- Makinen Location within Minnesota Makinen Location within the United States
- Coordinates: 47°21′26″N 92°22′04″W﻿ / ﻿47.35722°N 92.36778°W
- Country: United States
- State: Minnesota
- County: Saint Louis
- Elevation: 1,401 ft (427 m)
- Time zone: UTC-6 (Central (CST))
- • Summer (DST): UTC-5 (CDT)
- ZIP code: 55763
- Area code: 218
- GNIS feature ID: 661852

= Makinen, Minnesota =

Makinen is an unincorporated community in St. Louis County, Minnesota, United States.

The community is located 18 mile southeast of the city of Virginia, and 14 mile southeast of the city of Eveleth, at the intersection of Saint Louis County Road 16 and County Road 108.

U.S. Highway 53 is nearby.

==Geography==
The center of Makinen is located at the intersection of Wilson Road (County Road 16) and Long Lake Road (County Road 108). The Makinen Post Office (ZIP code 55763), Makinen Community Center, and the Makinen Market (closed July 2016) are in this vicinity.

County Road 16 takes a northern jog near the center of Makinen.

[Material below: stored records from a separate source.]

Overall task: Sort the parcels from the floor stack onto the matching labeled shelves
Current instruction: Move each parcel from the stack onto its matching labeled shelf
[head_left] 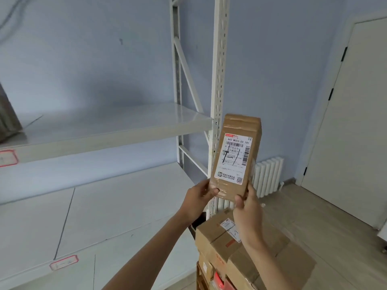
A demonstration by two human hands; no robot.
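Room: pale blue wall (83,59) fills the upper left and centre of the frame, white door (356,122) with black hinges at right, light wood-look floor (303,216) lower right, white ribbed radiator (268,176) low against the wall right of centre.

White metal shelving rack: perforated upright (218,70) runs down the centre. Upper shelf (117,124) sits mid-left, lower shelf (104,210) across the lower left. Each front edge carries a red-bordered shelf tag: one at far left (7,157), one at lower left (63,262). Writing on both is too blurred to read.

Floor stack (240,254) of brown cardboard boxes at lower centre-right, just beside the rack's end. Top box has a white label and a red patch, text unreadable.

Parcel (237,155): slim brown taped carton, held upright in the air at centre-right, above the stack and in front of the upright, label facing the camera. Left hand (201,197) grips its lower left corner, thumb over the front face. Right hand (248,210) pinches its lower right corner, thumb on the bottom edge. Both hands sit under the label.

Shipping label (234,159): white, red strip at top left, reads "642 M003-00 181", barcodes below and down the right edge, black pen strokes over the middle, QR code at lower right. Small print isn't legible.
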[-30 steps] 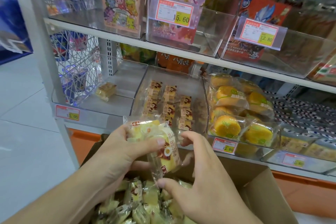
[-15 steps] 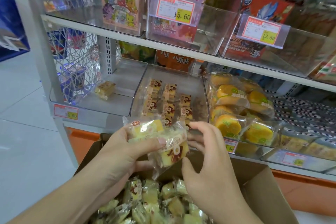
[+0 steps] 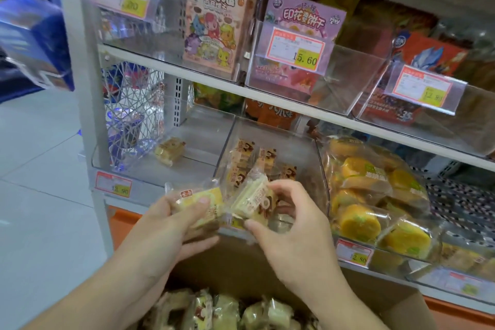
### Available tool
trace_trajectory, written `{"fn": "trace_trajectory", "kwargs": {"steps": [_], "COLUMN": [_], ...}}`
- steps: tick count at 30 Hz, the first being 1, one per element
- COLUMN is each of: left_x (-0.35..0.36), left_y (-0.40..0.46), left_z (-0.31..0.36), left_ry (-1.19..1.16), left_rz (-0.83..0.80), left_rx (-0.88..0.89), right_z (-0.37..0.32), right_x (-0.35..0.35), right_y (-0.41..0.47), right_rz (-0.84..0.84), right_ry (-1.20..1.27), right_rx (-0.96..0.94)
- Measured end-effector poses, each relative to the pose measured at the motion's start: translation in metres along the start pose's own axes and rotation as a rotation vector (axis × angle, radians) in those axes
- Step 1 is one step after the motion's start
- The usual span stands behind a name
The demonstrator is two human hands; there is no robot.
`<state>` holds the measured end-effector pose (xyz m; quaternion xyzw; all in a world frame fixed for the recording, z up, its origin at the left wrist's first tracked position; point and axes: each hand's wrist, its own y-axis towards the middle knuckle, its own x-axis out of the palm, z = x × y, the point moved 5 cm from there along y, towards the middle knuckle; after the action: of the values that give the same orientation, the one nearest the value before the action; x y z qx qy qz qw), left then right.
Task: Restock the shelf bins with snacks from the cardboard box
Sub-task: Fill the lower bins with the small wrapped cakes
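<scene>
1. head view: the left hand (image 3: pixel 171 225) grips a wrapped cake (image 3: pixel 198 202), thumb curled over its top, fingers under it.
2. the right hand (image 3: pixel 292 225) pinches a second cake (image 3: pixel 254 199) between thumb and fingertips, tilted, just beside the first one; the wrappers touch or nearly so (hard to tell).
3. both cakes hang above the box (image 3: pixel 241 262), right at the front lip of the middle bin (image 3: pixel 270 139), which holds a few like cakes standing at its back.
4. more wrapped cakes (image 3: pixel 227 311) fill the box below the wrists.
5. left bin (image 3: pixel 192 142) holds one lone cake (image 3: pixel 170 150); right bin is heaped with orange cakes (image 3: pixel 372 195) that press against the shared wall.
6. price tags (image 3: pixel 113 184) line the shelf edge; the upper shelf (image 3: pixel 214 83) overhangs the bins.
7. open room lies in the front half of the middle bin and most of the left one; floor (image 3: pixel 40 195) to the left.
</scene>
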<state>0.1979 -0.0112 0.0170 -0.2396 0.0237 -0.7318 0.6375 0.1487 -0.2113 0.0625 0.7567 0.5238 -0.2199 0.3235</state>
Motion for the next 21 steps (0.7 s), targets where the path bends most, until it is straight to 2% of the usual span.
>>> {"fn": "trace_trajectory", "kwargs": {"steps": [3,9,13,18,21], "left_x": [-0.020,-0.039,-0.044,-0.049,-0.050], "left_y": [0.014,0.033,0.038,0.041,0.043], "left_z": [0.007,0.010,0.013,0.017,0.018], "left_ry": [0.049,-0.009,-0.096,-0.234,-0.355], "left_rz": [0.064,0.082,0.037,0.003,-0.026], "left_rx": [0.032,0.006,0.005,0.002,-0.029], "right_z": [0.005,0.024,0.032,0.032,0.018], "right_x": [0.013,0.068,0.089,0.093,0.082], "right_y": [0.057,0.148,0.167,0.165,0.149], "right_rz": [-0.016,-0.261,-0.307,-0.331,-0.301], "right_ry": [-0.110,-0.395,-0.456,-0.555,-0.470], "right_rx": [-0.007,0.086,0.132,0.076,0.052]}}
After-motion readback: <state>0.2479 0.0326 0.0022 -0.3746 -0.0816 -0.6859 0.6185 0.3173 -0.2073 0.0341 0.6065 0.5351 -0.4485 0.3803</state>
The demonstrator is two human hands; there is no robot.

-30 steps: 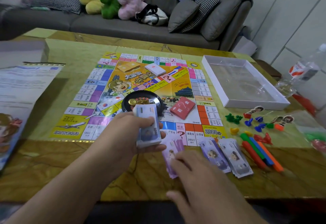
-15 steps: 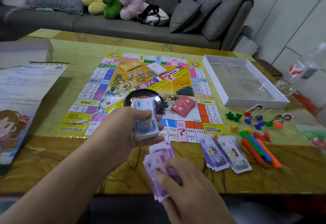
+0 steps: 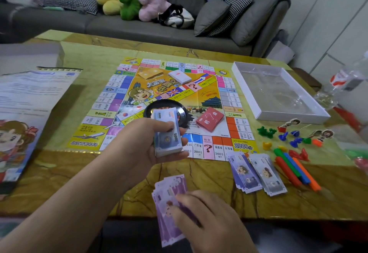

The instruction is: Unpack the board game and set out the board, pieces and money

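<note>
- Bare table (image 3: 65,173) surface lies along the near edge, left of the left hand (image 3: 139,145) and its stack of blue notes (image 3: 167,133).
- A strip of bare top between the right hand (image 3: 209,219), which holds purple notes (image 3: 169,209), and the two note piles (image 3: 256,173) gives passage.
- Right of the piles, coloured sticks (image 3: 294,171) and small pawns (image 3: 292,139) crowd the surface.
- The white box tray (image 3: 288,116) blocks the far right; the game board (image 3: 175,103) fills the centre, with a black spinner (image 3: 169,109) and card decks (image 3: 209,119) on it.

Board (image 3: 165,101) mid-table, box tray (image 3: 278,91) right, pieces (image 3: 294,139) before tray, leaflet (image 3: 29,101) left
</note>
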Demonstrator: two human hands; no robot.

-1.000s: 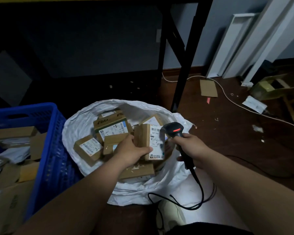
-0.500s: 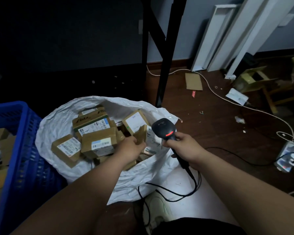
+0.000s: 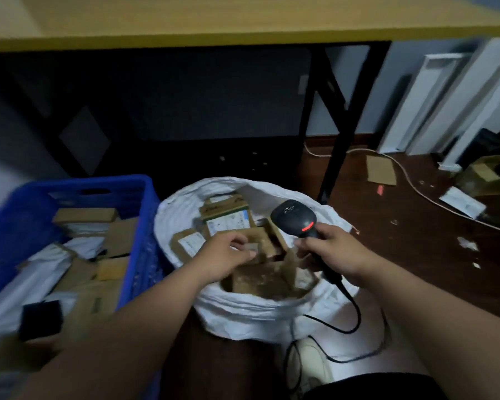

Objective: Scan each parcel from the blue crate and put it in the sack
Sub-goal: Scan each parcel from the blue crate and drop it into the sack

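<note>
A white sack [image 3: 243,310] stands open on the floor, filled with several brown labelled parcels [image 3: 228,220]. My left hand [image 3: 225,255] hovers over the sack's near side with loosely curled fingers, and I see nothing in its grasp. My right hand [image 3: 335,249] grips a black barcode scanner [image 3: 295,217] with a red light, held above the sack's right rim. The blue crate [image 3: 139,226] sits to the left of the sack and holds more cardboard parcels [image 3: 84,216] and white mailers. The picture is blurred.
A yellow-topped table [image 3: 243,21] with black legs [image 3: 341,134] stands behind the sack. The scanner cable [image 3: 355,310] loops on the floor near my shoe [image 3: 312,362]. White panels [image 3: 433,96] lean on the wall at right, with cardboard scraps [image 3: 380,170] below.
The parcel my left hand held in front of the scanner now lies in the sack, and the hand has drawn back. The view has swung left, showing more of the crate.
</note>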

This section of County Road 16 underwent re-construction and re-routing from 2006 to 2008. The former "corner" intersection has been rounded out so travelers on County Road 16 no longer have to slow down as much.

Mud Hen Creek flows through the community.

Markham and Palo are other nearby communities, from which some residents obtain mail service from Makinen.

==Demographics==
According to the U.S. Census website, the population of Makinen in 2010 was 554 people. This appears to represent the U.S. Census Tract area [ZCTA], and not the actual ZIP Code area.

==Education==
Most students in grades K through twelve attend classes either in nearby Cherry or Aurora. Many Makinen students attended school in Cotton until 2011, when the Cotton School was closed. Other nearby communities include Eveleth, Gilbert, Biwabik, and Virginia.

==History==

Finnish farming developed next in the region to the west of McDavitt Township, in the townships of Lavell and Cherry. The most important Finnish clusters developed in Cherry (Alavus), Corbin, Forbes, Makinen and the Saint Louis River, while lesser numbers of Finns were scattered throughout the whole region. Makinen received its name from John Makinen who, together with John Kovaniemi, kept a store and post office there from 1905 onwards.

Makinen held a "Diamond Jubilee" celebration in 1975, and a centennial celebration in 2000.

A historic Finnish pioneer farm is located in southeastern Makinen, once owned by Eli Wirtanen. The surrounding community hosts a Wirtanen Pioneer Farm festival that takes place for one weekend in September each year.